## WHAT IS EXPECTED
Copy the full listing exactly, word for word.

## EXERCISE DATA

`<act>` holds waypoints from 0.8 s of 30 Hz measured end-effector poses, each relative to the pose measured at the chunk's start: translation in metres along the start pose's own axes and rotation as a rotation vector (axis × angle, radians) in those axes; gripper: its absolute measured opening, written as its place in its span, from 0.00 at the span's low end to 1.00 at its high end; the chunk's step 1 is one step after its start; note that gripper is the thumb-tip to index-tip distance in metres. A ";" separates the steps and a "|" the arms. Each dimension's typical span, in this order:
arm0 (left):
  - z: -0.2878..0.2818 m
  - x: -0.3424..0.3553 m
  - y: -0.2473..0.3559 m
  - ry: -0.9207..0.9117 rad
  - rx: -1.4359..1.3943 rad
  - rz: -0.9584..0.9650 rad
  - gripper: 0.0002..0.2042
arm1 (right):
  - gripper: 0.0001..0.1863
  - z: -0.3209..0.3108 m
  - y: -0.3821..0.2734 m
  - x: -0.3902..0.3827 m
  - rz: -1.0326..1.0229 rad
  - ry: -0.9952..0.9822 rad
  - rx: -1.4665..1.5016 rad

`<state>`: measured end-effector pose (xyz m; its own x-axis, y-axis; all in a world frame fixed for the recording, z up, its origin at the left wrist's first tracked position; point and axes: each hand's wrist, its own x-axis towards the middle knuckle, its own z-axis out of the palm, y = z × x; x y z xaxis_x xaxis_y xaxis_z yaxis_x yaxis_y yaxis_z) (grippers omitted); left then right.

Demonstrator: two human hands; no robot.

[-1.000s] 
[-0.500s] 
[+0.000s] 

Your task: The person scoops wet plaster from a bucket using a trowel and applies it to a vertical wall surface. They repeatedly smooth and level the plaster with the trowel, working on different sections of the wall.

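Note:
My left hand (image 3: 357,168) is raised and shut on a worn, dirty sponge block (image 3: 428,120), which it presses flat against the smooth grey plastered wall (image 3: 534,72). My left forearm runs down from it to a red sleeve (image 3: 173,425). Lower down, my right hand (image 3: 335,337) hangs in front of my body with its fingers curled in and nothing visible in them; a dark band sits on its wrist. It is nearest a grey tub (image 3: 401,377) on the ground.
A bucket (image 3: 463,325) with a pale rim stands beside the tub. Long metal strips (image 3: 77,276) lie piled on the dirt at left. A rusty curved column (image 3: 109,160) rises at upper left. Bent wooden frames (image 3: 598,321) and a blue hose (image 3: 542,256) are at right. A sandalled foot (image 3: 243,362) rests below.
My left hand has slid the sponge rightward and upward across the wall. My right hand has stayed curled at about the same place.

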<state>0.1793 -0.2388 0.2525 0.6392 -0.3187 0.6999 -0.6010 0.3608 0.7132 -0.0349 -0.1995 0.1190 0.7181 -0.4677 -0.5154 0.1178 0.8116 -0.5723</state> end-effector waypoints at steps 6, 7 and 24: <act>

## ANSWER BOX
`<act>` holds waypoints from 0.8 s of 30 Hz measured end-effector poses, each relative to the pose measured at the chunk's start: translation in metres along the start pose's own axes and rotation as a rotation vector (axis × angle, radians) in those axes; gripper: its absolute measured opening, written as its place in its span, from 0.00 at the span's low end to 1.00 at its high end; the chunk's step 1 is one step after its start; note that gripper is the thumb-tip to index-tip distance in metres. A ";" separates the steps and a "|" the arms. Each dimension's typical span, in this order:
arm0 (left):
  - z: -0.2878..0.2818 m
  - x: -0.3424..0.3553 m
  - y: -0.2473..0.3559 m
  - ry: -0.9207..0.9117 rad
  - rx: -1.4359..1.3943 rad
  - rz: -0.9584..0.9650 rad
  - gripper: 0.0002..0.2042
arm1 (right):
  - gripper: 0.0001..0.1863
  - z: -0.3209..0.3108 m
  - y: -0.3821..0.2734 m
  - x: -0.3902..0.3827 m
  - rz: -1.0326..1.0229 rad
  - ry: -0.9952..0.9822 rad
  - rx: -1.4665..1.5016 rad

`<state>`: measured end-effector pose (xyz m; its own x-axis, y-axis; all in a world frame fixed for the recording, z up, its origin at the left wrist's first tracked position; point and axes: each hand's wrist, its own x-axis towards the middle knuckle, its own z-axis out of the palm, y = z × x; x y z xaxis_x xaxis_y xaxis_z yaxis_x yaxis_y yaxis_z) (grippers omitted); left then right.

Demonstrator: two human hands; no robot.

[-1.000s] 
[-0.500s] 
[+0.000s] 

Your task: The person scoops wet plaster from a bucket using a trowel and applies it to a vertical wall surface. They repeatedly smooth and level the plaster with the trowel, working on different sections of the wall.

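Note:
My left hand (image 3: 357,168) is raised and shut on a worn, dirty sponge block (image 3: 428,120), which it presses flat against the smooth grey plastered wall (image 3: 534,72). My left forearm runs down from it to a red sleeve (image 3: 173,425). Lower down, my right hand (image 3: 335,337) hangs in front of my body with its fingers curled in and nothing visible in them; a dark band sits on its wrist. It is nearest a grey tub (image 3: 401,377) on the ground.
A bucket (image 3: 463,325) with a pale rim stands beside the tub. Long metal strips (image 3: 77,276) lie piled on the dirt at left. A rusty curved column (image 3: 109,160) rises at upper left. Bent wooden frames (image 3: 598,321) and a blue hose (image 3: 542,256) are at right. A sandalled foot (image 3: 243,362) rests below.
My left hand has slid the sponge rightward and upward across the wall. My right hand has stayed curled at about the same place.
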
<state>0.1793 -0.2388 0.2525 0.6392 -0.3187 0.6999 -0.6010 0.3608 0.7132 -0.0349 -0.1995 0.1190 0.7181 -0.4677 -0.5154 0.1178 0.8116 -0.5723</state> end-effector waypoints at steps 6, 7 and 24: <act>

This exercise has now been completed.